• **Exercise brief**
For this exercise, repeat every line of the material exactly.

• **Collected material**
┌────────
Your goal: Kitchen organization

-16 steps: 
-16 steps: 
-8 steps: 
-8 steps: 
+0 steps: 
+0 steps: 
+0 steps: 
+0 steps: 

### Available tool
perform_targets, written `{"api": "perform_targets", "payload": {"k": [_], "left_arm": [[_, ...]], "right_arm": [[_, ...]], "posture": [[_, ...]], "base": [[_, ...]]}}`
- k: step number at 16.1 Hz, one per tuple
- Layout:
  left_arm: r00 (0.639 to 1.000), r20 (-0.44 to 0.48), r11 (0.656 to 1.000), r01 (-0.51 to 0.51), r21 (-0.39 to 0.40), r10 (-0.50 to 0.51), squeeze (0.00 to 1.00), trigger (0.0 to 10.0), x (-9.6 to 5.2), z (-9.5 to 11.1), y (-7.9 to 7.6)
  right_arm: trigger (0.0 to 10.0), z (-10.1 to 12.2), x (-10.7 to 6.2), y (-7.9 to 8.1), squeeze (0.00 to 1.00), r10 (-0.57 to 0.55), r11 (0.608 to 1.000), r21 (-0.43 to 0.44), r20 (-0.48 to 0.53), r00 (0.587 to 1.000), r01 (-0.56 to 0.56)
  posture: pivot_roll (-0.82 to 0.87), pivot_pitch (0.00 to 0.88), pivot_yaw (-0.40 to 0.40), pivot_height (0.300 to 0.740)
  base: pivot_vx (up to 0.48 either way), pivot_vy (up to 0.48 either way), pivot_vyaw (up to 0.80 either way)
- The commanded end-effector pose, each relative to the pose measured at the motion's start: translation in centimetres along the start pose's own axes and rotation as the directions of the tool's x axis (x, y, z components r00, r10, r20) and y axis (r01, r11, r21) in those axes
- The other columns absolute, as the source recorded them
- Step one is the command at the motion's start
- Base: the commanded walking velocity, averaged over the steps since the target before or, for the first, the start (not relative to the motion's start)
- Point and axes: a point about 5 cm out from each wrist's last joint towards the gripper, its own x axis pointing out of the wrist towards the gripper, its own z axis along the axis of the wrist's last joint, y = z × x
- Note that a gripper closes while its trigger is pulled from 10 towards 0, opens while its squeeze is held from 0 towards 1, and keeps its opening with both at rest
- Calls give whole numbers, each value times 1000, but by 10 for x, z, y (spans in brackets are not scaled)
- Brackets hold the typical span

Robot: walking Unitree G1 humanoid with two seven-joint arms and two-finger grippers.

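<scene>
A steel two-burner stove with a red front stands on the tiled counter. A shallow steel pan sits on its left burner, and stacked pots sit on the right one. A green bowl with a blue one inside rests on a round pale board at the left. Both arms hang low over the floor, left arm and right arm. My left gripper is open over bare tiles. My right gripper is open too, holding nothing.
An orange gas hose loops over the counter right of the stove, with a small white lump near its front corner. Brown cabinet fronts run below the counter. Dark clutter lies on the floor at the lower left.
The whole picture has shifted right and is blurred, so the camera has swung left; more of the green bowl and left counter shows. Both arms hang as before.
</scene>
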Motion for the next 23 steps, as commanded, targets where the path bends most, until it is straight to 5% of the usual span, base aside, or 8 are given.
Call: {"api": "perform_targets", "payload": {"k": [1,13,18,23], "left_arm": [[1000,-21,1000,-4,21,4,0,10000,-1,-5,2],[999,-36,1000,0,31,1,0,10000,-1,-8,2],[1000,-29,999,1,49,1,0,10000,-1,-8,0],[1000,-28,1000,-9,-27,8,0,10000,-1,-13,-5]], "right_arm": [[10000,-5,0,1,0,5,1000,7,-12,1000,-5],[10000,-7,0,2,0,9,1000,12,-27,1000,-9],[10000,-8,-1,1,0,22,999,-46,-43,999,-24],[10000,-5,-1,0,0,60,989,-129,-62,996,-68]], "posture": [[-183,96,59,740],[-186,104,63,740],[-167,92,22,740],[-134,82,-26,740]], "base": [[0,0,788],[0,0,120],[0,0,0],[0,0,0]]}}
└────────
• **Your response**
Your goal: Kitchen organization

-16 steps: 
-16 steps: 
-8 steps: 
-8 steps: 
+0 steps: 
+0 steps: 
+0 steps: 
+0 steps: 

### Available tool
perform_targets, written `{"api": "perform_targets", "payload": {"k": [_], "left_arm": [[_, ...]], "right_arm": [[_, ...]], "posture": [[_, ...]], "base": [[_, ...]]}}`
- k: step number at 16.1 Hz, one per tuple
- Layout:
  left_arm: r00 (0.639 to 1.000), r20 (-0.44 to 0.48), r11 (0.656 to 1.000), r01 (-0.51 to 0.51), r21 (-0.39 to 0.40), r10 (-0.50 to 0.51), squeeze (0.00 to 1.00), trigger (0.0 to 10.0), x (-9.6 to 5.2), z (-9.5 to 11.1), y (-7.9 to 7.6)
  right_arm: trigger (0.0 to 10.0), z (-10.1 to 12.2), x (-10.7 to 6.2), y (-7.9 to 8.1), squeeze (0.00 to 1.00), r10 (-0.57 to 0.55), r11 (0.608 to 1.000), r21 (-0.43 to 0.44), r20 (-0.48 to 0.53), r00 (0.587 to 1.000), r01 (-0.56 to 0.56)
  posture: pivot_roll (-0.82 to 0.87), pivot_pitch (0.00 to 0.88), pivot_yaw (-0.40 to 0.40), pivot_height (0.300 to 0.740)
  base: pivot_vx (up to 0.48 either way), pivot_vy (up to 0.48 either way), pivot_vyaw (up to 0.80 either way)
- The commanded end-effector pose, each relative to the pose measured at the motion's start: translation in centimetres along the start pose's own axes and rotation as the directions of the tool's x axis (x, y, z components r00, r10, r20) and y axis (r01, r11, r21) in those axes
- The other columns absolute, as the source recorded them
- Step one is the command at the motion's start
- Base: the commanded walking velocity, averaged over the steps since the target before or, for the first, the start (not relative to the motion's start)
- Point and axes: a point about 5 cm out from each wrist's last joint towards the gripper, its own x axis pointing out of the wrist towards the gripper, its own z axis along the axis of the wrist's last joint, y = z × x
- Note that a gripper closes while its trigger is pulled from 10 towards 0, opens while its squeeze is held from 0 towards 1, and keeps its opening with both at rest
- Calls give whole numbers, each value times 1000, but by 10 for x, z, y (spans in brackets are not scaled)
- Brackets hold the typical span

Robot: walking Unitree G1 humanoid with two seven-joint arms and two-finger grippers.

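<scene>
A steel two-burner stove with a red front stands on the tiled counter. A shallow steel pan sits on its left burner, and stacked pots sit on the right one. A green bowl with a blue one inside rests on a round pale board at the left. Both arms hang low over the floor, left arm and right arm. My left gripper is open over bare tiles. My right gripper is open too, holding nothing.
An orange gas hose loops over the counter right of the stove, with a small white lump near its front corner. Brown cabinet fronts run below the counter. Dark clutter lies on the floor at the lower left.
The whole picture has shifted right and is blurred, so the camera has swung left; more of the green bowl and left counter shows. Both arms hang as before.
</scene>
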Motion for the next 23 steps, as commanded, targets where the path bends most, until it is straight to 5% of the usual span, base aside, or 8 are given.
Call: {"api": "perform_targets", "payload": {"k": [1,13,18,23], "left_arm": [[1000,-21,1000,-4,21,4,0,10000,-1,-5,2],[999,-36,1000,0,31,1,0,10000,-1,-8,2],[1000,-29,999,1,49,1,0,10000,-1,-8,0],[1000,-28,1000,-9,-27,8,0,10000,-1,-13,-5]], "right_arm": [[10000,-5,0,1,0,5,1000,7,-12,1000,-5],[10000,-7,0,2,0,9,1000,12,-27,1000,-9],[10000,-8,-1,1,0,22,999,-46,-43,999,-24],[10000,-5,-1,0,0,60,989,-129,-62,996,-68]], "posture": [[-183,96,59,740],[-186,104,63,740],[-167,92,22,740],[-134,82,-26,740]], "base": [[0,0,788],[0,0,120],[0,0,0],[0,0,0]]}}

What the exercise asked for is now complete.